Background information
- Born: September 22, 1956 Tucker, Georgia, U.S.
- Died: January 22, 1994 (aged 37) Atlanta, Georgia, U.S.
- Genres: Heavy metal, hard rock
- Occupation: Singer
- Years active: 1981–1994
- Formerly of: Riot, Jack Starr, Alex Masi Dogbone, The Black Symphony, Dr. Dirty, Dirty Water, Rachel, Hitman

= Rhett Forrester =

American singer (1956–1994)

Rhett Forrester (September 22, 1956 – January 22, 1994) was an American musician best known as the lead singer for New York-based band Riot from 1981 until 1984.

== Biography ==
Forrester was born on September 22, 1956, in Tucker, Georgia. His mother was a ballroom dance instructor. He started to develop his trademark voice in high school, at The Sanford Naval Academy, when he began taking vocal lessons. After graduation, he moved to South Carolina where he began playing in local bands. In the late 1970s, Forrester joined forces with two former members of Illinois act Roller, guitarist Russ Shirley and bassist/vocalist Kevin Lee, and drummer Jim Schroeder, to form Hitman. The band stayed together for about a year, playing around the Georgia State area. Forrester's big break came while he was with a New York cover band named Rachel, when he successfully auditioned to replace the departing Guy Speranza in Riot.
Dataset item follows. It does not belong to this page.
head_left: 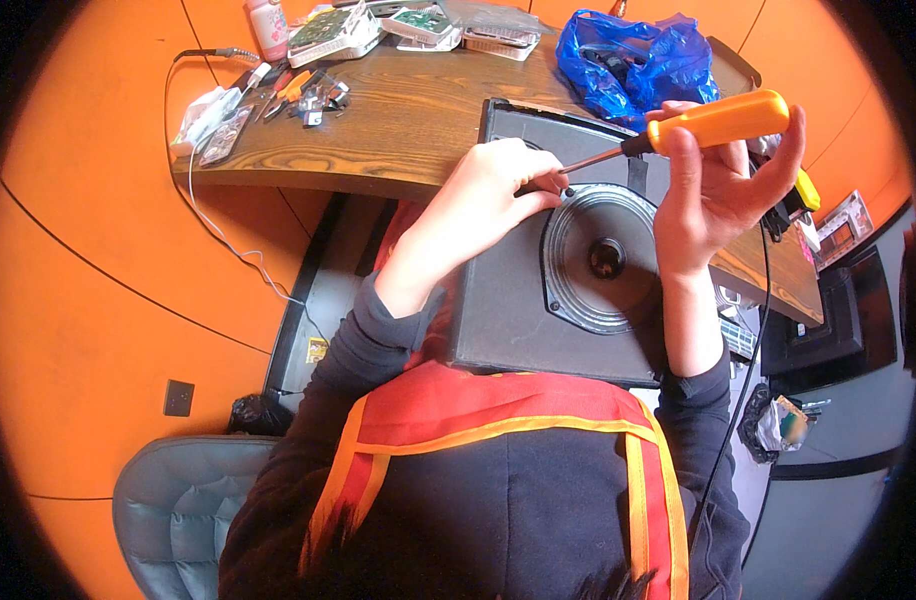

He would make his studio debut on 1982's Restless Breed album which the band supported by touring with headliners Rainbow on their Straight Between the Eyes tour, sharing the bill at different times with Saxon, Scorpions, and UFO. Keeping up their momentum, the Riot Live EP was released later that same year. After losing their major label deal with Elektra, Riot signed with Canadian indie label Quality Records for the 1983 release of Born in America, Forrester's second and last studio album with the band. In early 1984, Riot played dates on Kiss's Lick It Up tour alongside Vandenberg, but decided to split up shortly thereafter.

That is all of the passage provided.